[ACTIVITY]
Line by line, repeat the material below exactly and skip the images.

[GIVEN INFORMATION]

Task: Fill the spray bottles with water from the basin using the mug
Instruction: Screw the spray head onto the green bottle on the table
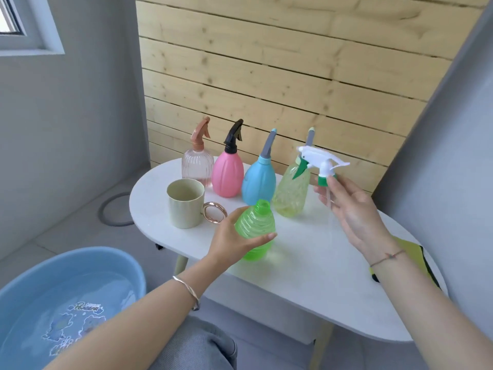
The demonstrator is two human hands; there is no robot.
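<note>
My left hand grips an uncapped green spray bottle standing on the white table. My right hand holds its white and green trigger head up in the air, right of the bottle, with the dip tube hanging along my palm. A cream mug with a gold ring handle stands to the bottle's left. Behind stand a clear pink bottle, a pink bottle with a black head, a blue bottle and a yellow-green bottle. A blue basin holding water sits low at the left.
A yellow-green cloth lies at the table's right edge beyond my right wrist. A wooden plank wall stands behind the table and a grey wall close on the right. A round floor drain lies left of the table. My knee shows below.
</note>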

[SOLUTION FOR THIS EXERCISE]
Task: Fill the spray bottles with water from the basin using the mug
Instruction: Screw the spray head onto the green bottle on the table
The demonstrator is two human hands; there is no robot.
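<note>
My left hand grips an uncapped green spray bottle standing on the white table. My right hand holds its white and green trigger head up in the air, right of the bottle, with the dip tube hanging along my palm. A cream mug with a gold ring handle stands to the bottle's left. Behind stand a clear pink bottle, a pink bottle with a black head, a blue bottle and a yellow-green bottle. A blue basin holding water sits low at the left.
A yellow-green cloth lies at the table's right edge beyond my right wrist. A wooden plank wall stands behind the table and a grey wall close on the right. A round floor drain lies left of the table. My knee shows below.
</note>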

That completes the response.